Researchers at Dana-Farber Cancer Institute and the University of Trento have developed a blood test that can reliably detect NEPC and differentiate it from CRPC-adenocarcinoma – Dana-Farber Cancer Institute
Dana-Farber Cancer Institute shared a post on LinkedIn:
“Like a criminal entering a witness protection program, cancer cells can shed their past and take on a new identity. Detecting such an identity-switch is particularly challenging when metastatic castration-resistant prostate cancer (CRPC) advances from adenocarcinoma to neuroendocrine prostate cancer (NEPC), a very difficult cancer to treat. Now, however, researchers at Dana-Farber Cancer Institute and the University of Trento, Italy, have developed a blood test, described in Cancer Discovery, that can reliably detect NEPC and differentiate it from CRPC-adenocarcinoma (CRPC-adeno).

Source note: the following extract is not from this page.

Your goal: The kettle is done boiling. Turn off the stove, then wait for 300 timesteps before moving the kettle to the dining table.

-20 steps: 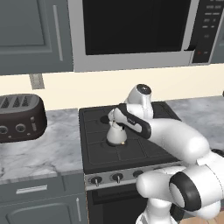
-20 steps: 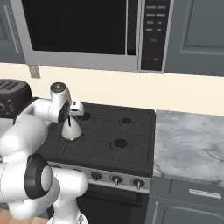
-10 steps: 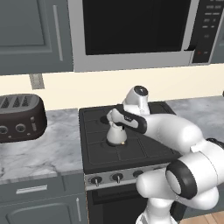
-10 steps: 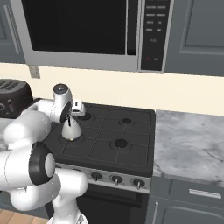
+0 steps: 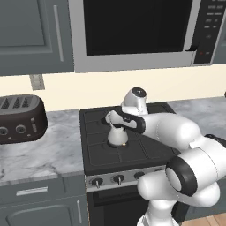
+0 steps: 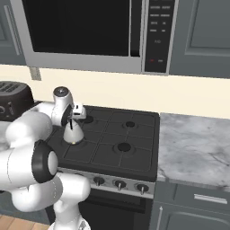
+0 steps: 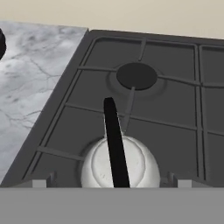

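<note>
hand view: the kettle [image 7: 118, 164] sits right beneath the gripper [image 7: 109, 183] on the stove [image 7: 175, 78], its black handle running up between the fingertips [image 7: 39, 183], which stand apart either side of it. a bare burner [image 7: 136, 75] lies beyond, marble counter [image 7: 30, 70] off to one side.

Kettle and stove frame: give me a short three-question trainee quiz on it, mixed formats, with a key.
1. True or false: the kettle stands on the marble counter.
2. Which appliance hangs above the stove? A) toaster B) microwave C) sink
3. In the hand view, what runs across the kettle's top between the gripper fingertips?

Key:
1. False; it stands on a front left stove burner.
2. B, the microwave.
3. Its black arched handle; the fingertips sit either side, apart.
</note>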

NEPC is currently diagnosed using a biopsy of tumor tissue from a metastatic tumor site. Yet, it isn’t always clear to clinicians when to do a biopsy. Further, biopsies may be unreliable since metastatic tumors are often heterogeneous.
‘As prostate cancer treatments get more effective, we expect the emergence of different types of treatment resistance like neuroendocrine prostate cancer that help them evade treatment,’ says co-lead author Himisha Beltran, associate professor of medicine, Lank Center for Genitourinary Oncology and the Division of Molecular and Cellular Oncology, Dana-Farber Cancer Institute. ‘We hope this blood test can be used by clinicians to determine if a patient is developing neuroendocrine prostate cancer.’
Approximately 10-15% of patients with metastatic prostate cancer develop NEPC. The transition involves a shift from cancer cells that are dependent on hormones called androgens to cancer cells that no longer even recognize androgens. ‘They can stop expressing the androgen receptor,’ says Beltran. ‘They shut down their hormone-driven identity and they turn on a new identity as a way to develop resistance to treatment.’
In previous research, the international team studied tissue samples from biopsies to identify the genetic and epigenetic changes related to this transition. They found that, across the whole genome, specific epigenetic changes, in the form of DNA methylation changes that switch genes on or off, distinguish CRPC-adeno from NEPC.
These epigenetic changes can be detected in blood because the body is constantly shedding fragments of dead cells into the bloodstream. Those cells come from all over the body, including from tumors. The fragments include bits of DNA, called cell free DNA (cfDNA), along with whatever epigenetic tags and structures were attached to them when the cell died.
Beltran collaborated with a computational team at the University of Trento, led by Francesca Demichelis, PhD, co-lead author on the study, to create a blood panel test, called NEMO (NEuroendocrine MOnitoring panel). “The test selectively probes cfDNA in blood plasma for relevant DNA fragments and measures their methylation,” says Demichelis. “Because the number of methylated regions needed to distinguish between normal, CRPC-adeno, and NEPC cells is small, the panel of genes sequenced by the test is minimal and efficient.”